# Work to be completed
Below is a listing. Quote from it, exactly, the lines from the one containing "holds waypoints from" down to the one containing "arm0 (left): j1", both ends included, and nothing else.
━━━ Input material
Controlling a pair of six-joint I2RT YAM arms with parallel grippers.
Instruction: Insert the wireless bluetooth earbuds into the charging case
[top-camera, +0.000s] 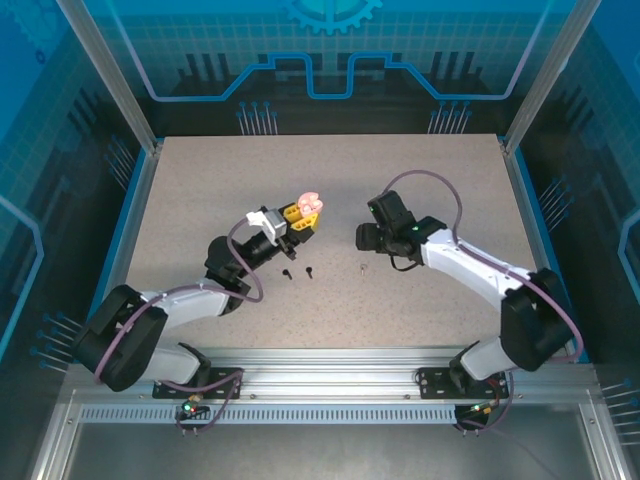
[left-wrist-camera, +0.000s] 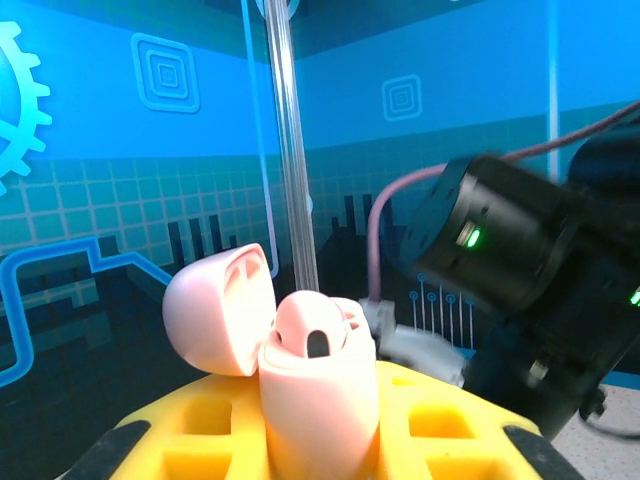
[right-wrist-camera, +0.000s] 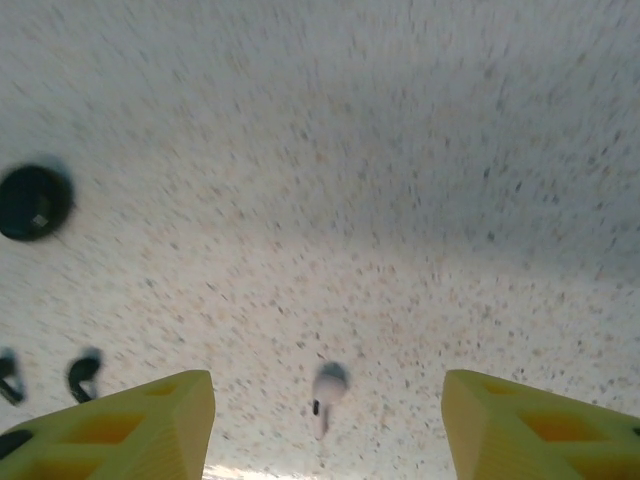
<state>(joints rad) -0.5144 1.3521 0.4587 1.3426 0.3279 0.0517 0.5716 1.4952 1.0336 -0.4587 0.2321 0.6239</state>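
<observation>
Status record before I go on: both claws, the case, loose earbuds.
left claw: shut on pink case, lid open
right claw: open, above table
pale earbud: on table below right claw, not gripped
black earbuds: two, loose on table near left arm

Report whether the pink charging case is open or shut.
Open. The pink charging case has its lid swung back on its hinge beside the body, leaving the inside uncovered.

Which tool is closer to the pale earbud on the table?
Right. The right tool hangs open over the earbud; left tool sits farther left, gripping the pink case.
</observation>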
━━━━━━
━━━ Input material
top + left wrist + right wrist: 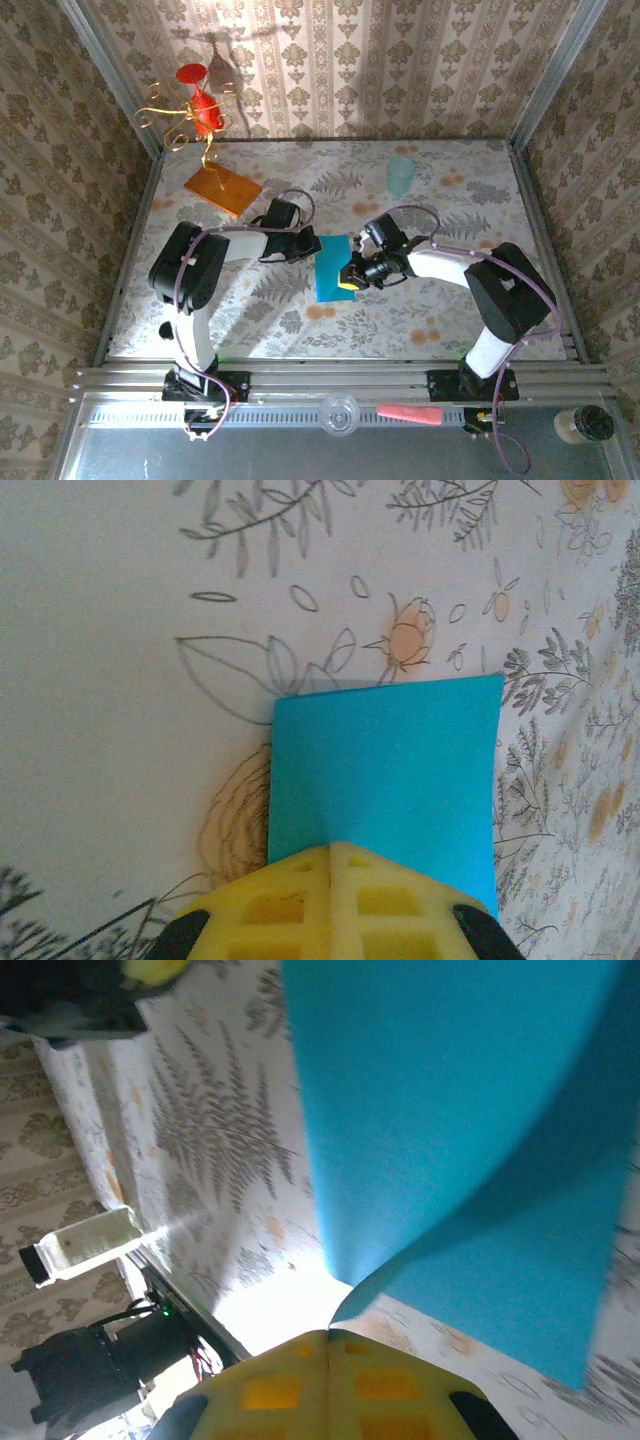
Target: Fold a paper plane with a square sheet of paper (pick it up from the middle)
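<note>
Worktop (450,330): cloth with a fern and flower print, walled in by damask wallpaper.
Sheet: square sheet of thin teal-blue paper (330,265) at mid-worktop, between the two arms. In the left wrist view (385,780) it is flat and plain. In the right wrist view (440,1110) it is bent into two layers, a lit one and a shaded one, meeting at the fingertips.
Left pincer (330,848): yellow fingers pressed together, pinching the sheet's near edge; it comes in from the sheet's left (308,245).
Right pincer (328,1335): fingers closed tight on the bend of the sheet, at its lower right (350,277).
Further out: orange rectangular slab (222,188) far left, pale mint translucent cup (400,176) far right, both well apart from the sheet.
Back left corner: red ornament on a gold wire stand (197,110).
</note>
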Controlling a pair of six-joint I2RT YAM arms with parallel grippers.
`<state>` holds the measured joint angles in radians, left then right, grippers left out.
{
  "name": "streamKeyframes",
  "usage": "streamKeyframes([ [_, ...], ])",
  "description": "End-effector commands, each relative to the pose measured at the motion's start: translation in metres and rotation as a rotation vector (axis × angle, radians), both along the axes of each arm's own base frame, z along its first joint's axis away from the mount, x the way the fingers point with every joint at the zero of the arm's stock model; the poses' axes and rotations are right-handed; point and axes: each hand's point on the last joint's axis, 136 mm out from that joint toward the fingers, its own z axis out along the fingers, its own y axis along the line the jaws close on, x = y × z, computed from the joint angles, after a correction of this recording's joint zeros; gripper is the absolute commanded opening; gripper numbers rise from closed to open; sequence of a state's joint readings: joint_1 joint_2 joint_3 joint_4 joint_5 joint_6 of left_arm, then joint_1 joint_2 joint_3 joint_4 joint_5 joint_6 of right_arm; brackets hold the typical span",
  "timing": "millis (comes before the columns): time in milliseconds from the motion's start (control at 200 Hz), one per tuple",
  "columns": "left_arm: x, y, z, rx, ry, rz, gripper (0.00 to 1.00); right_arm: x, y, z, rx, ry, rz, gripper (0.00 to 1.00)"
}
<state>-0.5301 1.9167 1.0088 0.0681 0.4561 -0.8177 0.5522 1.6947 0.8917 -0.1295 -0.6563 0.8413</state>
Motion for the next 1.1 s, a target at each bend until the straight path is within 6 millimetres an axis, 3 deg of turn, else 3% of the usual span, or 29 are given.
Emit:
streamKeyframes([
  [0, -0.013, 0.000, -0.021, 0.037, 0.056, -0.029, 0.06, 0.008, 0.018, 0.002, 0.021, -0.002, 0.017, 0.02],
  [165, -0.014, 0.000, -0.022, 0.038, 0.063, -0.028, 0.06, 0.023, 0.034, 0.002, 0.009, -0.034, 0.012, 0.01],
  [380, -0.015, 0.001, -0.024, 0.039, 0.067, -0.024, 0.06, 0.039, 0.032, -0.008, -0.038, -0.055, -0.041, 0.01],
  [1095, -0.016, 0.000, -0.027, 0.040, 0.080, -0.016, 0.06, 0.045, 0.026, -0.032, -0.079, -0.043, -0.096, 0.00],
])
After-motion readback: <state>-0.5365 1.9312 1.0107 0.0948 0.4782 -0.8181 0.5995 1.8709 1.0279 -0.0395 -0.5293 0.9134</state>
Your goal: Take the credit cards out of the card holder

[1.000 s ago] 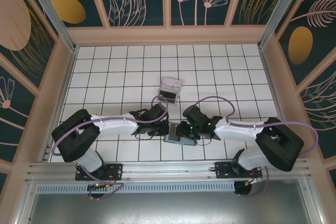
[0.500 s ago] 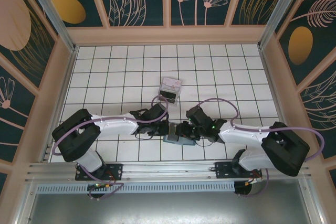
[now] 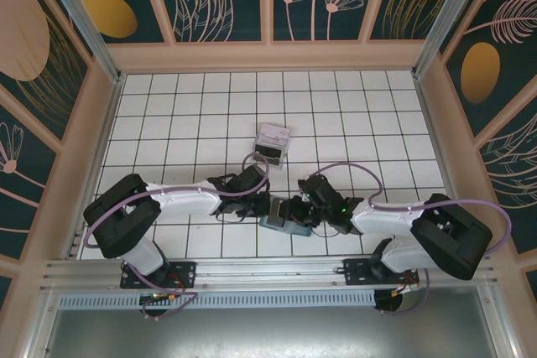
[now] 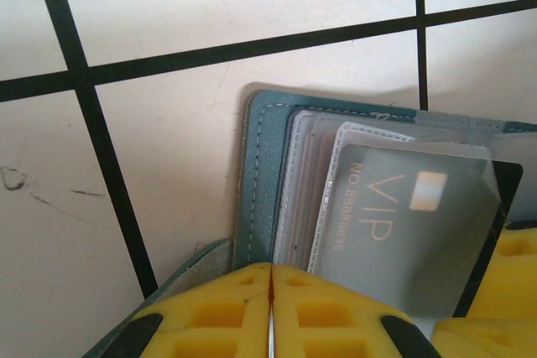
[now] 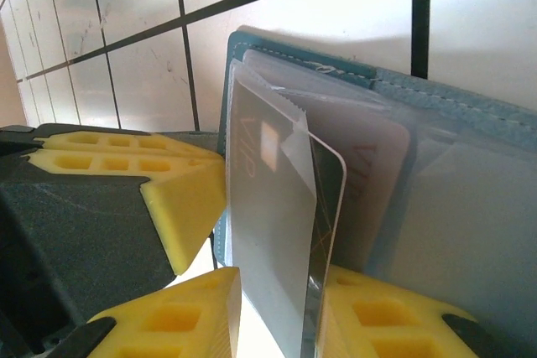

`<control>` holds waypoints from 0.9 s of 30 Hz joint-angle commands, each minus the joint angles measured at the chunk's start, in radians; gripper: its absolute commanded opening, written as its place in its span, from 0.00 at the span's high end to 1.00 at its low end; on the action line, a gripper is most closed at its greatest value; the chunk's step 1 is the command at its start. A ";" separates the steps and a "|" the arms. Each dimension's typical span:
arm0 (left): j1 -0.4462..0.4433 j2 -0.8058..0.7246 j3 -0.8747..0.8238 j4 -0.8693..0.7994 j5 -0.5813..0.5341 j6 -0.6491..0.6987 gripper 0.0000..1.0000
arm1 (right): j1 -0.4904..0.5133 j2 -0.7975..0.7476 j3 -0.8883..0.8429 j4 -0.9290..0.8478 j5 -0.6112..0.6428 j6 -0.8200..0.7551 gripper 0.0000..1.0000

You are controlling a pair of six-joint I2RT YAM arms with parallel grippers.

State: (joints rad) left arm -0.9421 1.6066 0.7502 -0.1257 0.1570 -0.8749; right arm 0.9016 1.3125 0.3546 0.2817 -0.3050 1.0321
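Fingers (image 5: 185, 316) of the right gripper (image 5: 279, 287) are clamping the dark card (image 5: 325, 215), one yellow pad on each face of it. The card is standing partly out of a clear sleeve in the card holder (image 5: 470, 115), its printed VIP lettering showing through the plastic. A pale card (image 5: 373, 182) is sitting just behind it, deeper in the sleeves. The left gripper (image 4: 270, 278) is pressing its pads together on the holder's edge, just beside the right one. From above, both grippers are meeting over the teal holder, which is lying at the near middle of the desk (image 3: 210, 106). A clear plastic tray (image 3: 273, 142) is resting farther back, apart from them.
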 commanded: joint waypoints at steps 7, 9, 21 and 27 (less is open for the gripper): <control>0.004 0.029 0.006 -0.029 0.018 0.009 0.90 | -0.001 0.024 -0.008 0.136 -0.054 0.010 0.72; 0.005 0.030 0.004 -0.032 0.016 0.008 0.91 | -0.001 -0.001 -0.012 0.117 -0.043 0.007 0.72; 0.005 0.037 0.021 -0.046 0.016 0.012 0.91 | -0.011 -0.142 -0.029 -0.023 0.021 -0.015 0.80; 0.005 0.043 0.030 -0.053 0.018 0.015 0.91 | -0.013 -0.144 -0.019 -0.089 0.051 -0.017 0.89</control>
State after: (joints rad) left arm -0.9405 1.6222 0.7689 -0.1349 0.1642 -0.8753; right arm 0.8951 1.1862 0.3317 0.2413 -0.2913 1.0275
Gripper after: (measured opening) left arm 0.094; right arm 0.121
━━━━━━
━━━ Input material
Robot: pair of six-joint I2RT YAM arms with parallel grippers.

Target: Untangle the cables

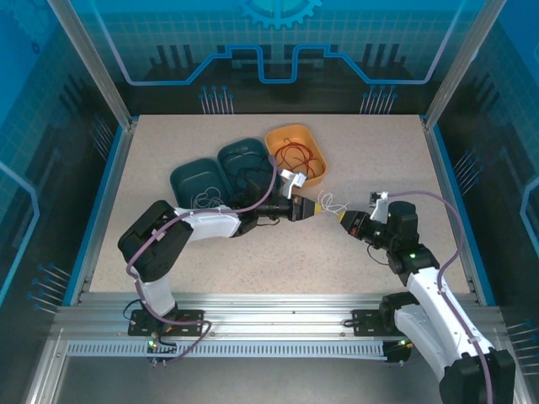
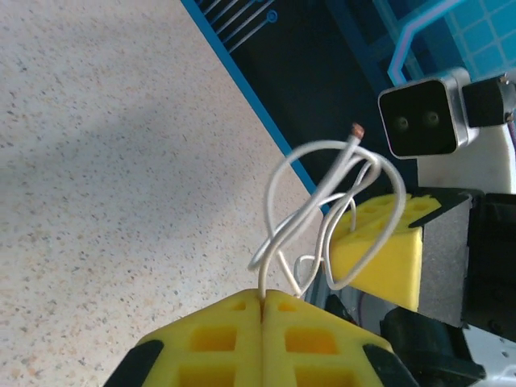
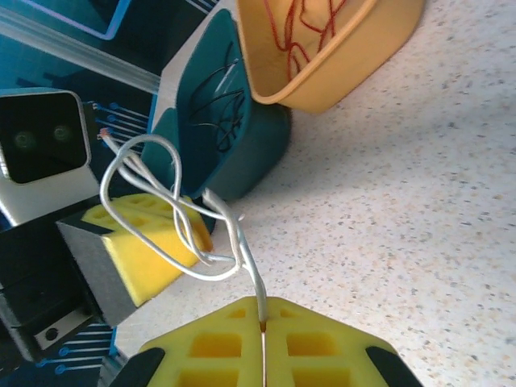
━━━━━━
# Answer to the problem
`<control>` holds waypoints from 0.9 s of 30 Hz joint-angle commands, each minus the joint angles measured at the chunk's start, in radians; gripper: its absolute commanded opening, written as its place in its span, from 0.00 at the span's high end to 1.00 at its low end; on the action line, a gripper is most closed at its greatest value; the chunk's step 1 is the command at its start. A ";" separates the steps and a "|" the arms. Each dimension's typical span:
arm0 (left): j1 -0.4462..0.4433 j2 -0.8058..0.7246 j3 -0.8747..0.8238 j4 -0.8693..0.7994 j5 -0.5813..0.5341 j6 -0.6491..0.6987 gripper 0.0000..1.0000

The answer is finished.